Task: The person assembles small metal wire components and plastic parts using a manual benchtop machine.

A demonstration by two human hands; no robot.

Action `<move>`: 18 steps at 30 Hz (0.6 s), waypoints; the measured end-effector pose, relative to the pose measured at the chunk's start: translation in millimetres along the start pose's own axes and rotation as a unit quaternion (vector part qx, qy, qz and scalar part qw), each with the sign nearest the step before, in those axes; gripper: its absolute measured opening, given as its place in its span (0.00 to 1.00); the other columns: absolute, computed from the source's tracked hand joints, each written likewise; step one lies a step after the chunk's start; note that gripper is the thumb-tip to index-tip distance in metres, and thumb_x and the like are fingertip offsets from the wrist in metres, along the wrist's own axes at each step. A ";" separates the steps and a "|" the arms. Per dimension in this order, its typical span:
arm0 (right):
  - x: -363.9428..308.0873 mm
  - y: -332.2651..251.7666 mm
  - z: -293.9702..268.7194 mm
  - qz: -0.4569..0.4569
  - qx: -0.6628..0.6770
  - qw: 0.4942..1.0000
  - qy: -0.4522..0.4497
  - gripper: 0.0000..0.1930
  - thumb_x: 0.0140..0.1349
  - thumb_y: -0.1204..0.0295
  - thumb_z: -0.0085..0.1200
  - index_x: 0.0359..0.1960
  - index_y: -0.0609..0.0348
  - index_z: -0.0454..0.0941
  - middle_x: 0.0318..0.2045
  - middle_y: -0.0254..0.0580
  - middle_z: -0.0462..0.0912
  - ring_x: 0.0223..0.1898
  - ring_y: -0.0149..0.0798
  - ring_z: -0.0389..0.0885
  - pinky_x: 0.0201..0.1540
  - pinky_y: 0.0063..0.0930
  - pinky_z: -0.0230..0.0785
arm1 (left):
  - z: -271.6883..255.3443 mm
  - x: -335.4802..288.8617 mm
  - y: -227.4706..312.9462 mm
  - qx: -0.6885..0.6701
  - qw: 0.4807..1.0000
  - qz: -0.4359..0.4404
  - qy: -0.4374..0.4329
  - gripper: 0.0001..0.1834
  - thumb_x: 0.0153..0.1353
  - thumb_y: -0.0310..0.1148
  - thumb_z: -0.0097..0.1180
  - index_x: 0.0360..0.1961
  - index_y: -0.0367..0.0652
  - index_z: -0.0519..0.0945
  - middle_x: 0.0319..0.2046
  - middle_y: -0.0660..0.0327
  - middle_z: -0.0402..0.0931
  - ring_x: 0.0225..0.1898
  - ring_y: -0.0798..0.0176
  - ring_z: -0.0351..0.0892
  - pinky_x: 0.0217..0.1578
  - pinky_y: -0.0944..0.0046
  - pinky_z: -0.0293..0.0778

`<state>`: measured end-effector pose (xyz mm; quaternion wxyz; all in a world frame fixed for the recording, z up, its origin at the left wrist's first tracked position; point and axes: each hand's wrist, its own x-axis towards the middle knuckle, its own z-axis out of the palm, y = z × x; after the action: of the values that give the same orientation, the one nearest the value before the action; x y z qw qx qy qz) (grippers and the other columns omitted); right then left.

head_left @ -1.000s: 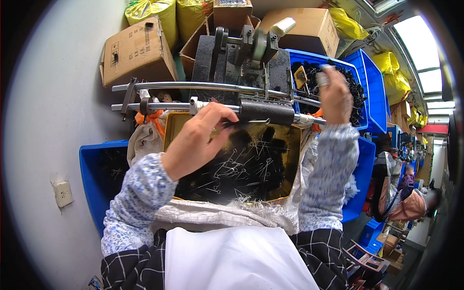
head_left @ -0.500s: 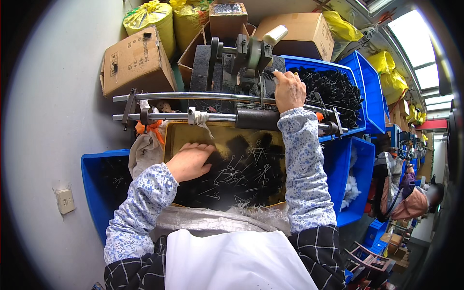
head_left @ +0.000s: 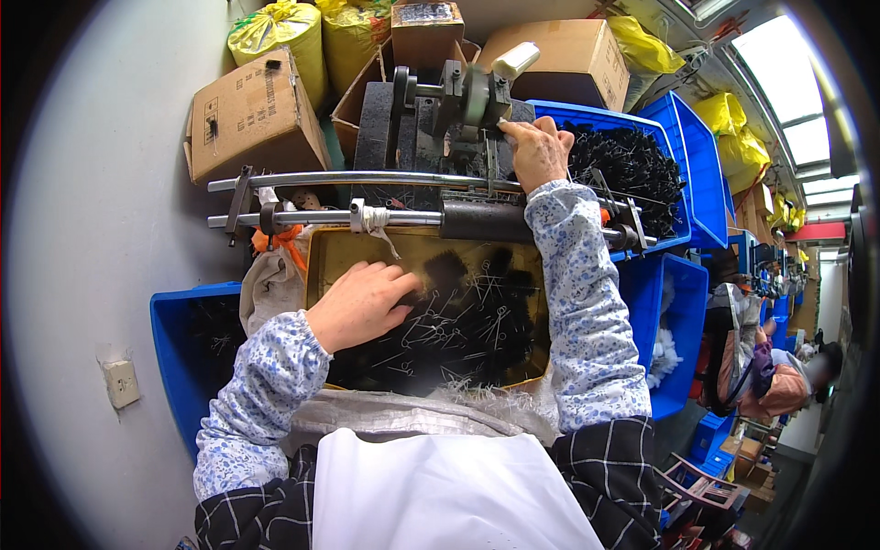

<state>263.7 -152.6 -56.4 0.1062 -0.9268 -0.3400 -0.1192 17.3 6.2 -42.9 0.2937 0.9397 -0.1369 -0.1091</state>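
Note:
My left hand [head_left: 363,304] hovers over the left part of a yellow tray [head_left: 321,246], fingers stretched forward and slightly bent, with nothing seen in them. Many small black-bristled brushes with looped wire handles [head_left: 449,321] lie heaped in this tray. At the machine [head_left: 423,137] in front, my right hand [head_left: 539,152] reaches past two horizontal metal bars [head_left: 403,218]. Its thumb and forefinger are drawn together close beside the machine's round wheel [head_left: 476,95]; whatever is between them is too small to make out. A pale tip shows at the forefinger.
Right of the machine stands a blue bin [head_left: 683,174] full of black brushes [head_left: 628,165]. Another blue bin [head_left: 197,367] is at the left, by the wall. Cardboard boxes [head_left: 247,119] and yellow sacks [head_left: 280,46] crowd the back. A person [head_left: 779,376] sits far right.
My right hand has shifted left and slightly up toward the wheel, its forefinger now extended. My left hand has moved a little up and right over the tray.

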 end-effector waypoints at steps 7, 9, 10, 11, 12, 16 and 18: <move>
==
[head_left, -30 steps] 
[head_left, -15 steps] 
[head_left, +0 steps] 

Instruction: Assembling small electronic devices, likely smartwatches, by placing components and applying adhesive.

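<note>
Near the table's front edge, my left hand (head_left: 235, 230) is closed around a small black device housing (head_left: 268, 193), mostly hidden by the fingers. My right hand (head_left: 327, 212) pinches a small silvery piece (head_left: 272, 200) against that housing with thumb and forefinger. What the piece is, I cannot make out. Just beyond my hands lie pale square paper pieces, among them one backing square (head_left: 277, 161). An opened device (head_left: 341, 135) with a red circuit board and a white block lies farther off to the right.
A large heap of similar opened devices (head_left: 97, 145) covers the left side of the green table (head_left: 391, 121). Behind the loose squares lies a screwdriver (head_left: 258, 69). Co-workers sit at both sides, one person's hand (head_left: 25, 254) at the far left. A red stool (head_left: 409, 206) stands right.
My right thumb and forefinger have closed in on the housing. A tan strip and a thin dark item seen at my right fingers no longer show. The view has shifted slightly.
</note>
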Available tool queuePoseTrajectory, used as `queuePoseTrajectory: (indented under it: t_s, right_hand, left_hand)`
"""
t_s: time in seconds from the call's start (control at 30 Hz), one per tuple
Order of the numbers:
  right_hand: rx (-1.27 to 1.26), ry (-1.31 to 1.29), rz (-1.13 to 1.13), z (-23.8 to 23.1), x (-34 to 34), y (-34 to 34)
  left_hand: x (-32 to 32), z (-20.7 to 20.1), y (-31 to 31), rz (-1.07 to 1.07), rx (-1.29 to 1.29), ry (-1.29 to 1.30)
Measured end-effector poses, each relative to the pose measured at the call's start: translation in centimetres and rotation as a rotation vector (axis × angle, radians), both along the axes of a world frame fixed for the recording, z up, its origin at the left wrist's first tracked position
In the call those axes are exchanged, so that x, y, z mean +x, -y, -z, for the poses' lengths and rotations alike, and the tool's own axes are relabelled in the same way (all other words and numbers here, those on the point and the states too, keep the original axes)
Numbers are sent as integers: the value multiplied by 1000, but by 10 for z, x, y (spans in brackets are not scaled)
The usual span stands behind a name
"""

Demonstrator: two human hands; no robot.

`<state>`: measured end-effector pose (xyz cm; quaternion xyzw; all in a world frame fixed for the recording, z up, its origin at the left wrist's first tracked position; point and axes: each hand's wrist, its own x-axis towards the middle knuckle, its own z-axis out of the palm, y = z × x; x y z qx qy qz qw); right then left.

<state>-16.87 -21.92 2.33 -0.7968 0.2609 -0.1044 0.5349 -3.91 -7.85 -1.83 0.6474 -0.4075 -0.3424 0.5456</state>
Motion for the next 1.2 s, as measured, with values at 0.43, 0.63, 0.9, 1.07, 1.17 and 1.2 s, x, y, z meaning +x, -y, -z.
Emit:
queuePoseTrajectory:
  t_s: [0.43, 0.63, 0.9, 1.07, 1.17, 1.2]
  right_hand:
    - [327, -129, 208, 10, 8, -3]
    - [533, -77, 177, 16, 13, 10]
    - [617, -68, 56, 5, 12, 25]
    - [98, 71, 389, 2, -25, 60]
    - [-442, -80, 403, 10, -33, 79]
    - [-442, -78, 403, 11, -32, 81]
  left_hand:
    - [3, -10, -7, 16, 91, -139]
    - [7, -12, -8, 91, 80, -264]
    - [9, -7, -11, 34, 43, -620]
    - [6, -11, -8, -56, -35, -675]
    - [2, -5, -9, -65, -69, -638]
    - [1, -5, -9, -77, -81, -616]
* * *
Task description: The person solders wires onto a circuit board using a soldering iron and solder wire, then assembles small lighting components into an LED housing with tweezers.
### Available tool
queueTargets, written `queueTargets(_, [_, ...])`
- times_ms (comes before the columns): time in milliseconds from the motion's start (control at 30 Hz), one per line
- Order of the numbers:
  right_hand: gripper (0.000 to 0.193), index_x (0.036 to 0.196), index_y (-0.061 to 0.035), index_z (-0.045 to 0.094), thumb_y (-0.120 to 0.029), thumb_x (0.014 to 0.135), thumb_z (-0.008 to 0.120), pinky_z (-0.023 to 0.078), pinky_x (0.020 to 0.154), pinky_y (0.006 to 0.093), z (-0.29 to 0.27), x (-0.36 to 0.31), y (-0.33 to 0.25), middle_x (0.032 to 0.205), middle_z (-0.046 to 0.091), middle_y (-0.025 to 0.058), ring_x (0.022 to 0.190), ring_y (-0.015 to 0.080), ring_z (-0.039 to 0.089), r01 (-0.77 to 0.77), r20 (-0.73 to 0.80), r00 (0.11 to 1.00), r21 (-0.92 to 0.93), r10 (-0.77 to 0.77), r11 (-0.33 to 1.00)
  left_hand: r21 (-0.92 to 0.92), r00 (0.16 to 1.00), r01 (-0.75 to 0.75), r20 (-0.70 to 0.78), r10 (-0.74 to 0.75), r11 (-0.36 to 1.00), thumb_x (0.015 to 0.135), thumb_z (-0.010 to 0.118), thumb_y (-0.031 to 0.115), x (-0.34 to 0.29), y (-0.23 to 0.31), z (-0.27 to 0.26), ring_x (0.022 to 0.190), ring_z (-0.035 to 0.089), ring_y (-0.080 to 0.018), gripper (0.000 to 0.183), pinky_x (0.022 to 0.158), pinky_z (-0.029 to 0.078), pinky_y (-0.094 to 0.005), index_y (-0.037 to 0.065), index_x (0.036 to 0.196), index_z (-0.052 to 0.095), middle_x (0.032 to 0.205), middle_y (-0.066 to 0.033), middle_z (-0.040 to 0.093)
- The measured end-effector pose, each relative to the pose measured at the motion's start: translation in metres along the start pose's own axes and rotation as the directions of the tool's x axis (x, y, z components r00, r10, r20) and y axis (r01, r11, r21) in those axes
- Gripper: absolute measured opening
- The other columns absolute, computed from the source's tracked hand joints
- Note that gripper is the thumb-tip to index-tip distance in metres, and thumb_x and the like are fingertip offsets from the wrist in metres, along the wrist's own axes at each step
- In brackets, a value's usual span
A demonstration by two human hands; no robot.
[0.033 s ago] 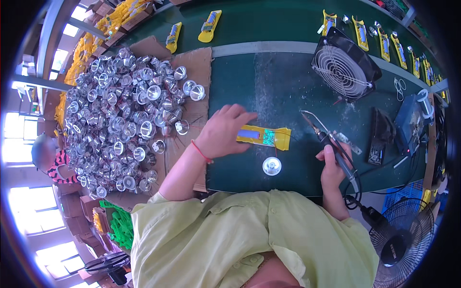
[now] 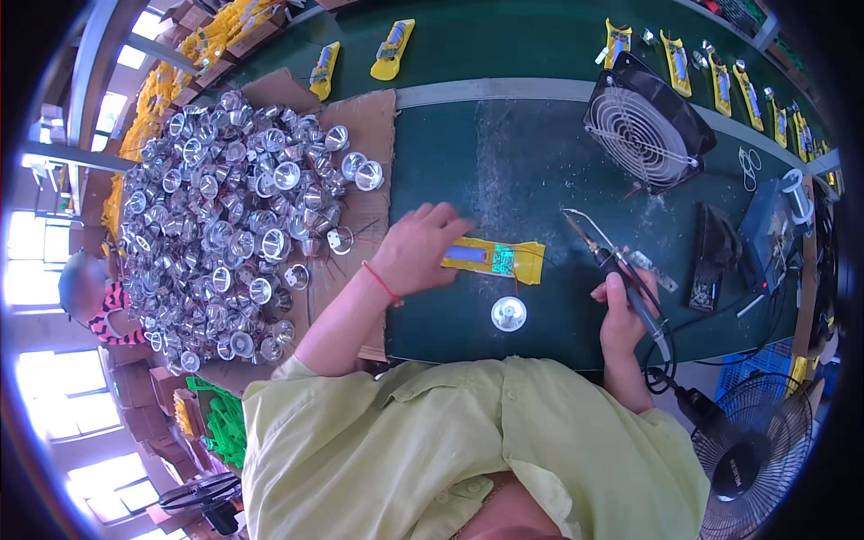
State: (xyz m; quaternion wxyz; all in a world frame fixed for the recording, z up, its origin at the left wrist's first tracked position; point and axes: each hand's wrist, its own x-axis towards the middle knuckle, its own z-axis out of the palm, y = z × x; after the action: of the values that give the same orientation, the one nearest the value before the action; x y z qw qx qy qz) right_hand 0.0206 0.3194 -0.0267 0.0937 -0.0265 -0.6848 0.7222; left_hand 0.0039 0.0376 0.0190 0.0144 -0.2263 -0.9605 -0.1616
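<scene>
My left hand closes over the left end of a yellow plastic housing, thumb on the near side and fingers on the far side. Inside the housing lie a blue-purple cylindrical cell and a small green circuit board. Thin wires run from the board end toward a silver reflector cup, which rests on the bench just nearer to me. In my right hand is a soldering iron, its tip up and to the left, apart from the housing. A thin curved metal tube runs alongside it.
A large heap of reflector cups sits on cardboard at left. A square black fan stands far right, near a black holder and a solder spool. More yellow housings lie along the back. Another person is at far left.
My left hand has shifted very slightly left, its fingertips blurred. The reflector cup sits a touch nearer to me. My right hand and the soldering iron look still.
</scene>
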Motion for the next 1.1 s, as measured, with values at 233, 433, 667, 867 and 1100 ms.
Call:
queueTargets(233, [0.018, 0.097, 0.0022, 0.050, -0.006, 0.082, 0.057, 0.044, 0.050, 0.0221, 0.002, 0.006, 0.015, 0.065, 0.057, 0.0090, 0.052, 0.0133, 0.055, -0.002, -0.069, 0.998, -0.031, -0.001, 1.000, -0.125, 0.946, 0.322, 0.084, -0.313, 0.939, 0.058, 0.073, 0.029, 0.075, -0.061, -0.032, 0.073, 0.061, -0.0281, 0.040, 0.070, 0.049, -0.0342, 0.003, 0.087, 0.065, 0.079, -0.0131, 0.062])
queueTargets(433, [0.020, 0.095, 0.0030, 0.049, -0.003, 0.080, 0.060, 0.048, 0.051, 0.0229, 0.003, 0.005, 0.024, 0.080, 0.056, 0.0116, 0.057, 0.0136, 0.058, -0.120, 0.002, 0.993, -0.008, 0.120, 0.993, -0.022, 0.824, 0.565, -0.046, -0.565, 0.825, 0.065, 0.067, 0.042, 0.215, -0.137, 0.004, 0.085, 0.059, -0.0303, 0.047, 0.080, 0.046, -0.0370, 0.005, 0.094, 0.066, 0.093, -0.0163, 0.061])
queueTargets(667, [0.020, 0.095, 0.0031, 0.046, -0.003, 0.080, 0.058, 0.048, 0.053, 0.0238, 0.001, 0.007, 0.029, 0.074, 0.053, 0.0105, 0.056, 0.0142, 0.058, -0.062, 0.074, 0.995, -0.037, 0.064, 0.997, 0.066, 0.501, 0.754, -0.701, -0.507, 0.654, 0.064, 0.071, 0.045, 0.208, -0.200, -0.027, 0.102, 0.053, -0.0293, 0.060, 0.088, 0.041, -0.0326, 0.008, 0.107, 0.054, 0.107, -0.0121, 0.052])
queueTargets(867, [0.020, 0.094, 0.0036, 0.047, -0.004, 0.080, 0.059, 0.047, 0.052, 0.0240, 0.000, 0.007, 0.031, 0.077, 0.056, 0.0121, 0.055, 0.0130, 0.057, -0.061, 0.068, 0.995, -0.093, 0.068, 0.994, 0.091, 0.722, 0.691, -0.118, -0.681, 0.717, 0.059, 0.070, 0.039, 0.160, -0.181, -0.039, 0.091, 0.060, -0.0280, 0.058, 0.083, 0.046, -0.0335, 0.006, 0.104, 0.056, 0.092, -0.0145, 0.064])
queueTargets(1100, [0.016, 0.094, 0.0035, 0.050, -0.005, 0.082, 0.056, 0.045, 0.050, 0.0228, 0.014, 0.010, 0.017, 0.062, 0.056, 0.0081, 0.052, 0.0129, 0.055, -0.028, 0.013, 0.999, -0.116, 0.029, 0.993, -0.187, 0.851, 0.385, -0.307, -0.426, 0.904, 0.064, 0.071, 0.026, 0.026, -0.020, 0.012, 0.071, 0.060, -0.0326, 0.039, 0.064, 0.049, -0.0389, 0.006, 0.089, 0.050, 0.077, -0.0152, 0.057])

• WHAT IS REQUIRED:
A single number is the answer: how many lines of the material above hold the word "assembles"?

• SOLUTION TO THIS EXERCISE:
2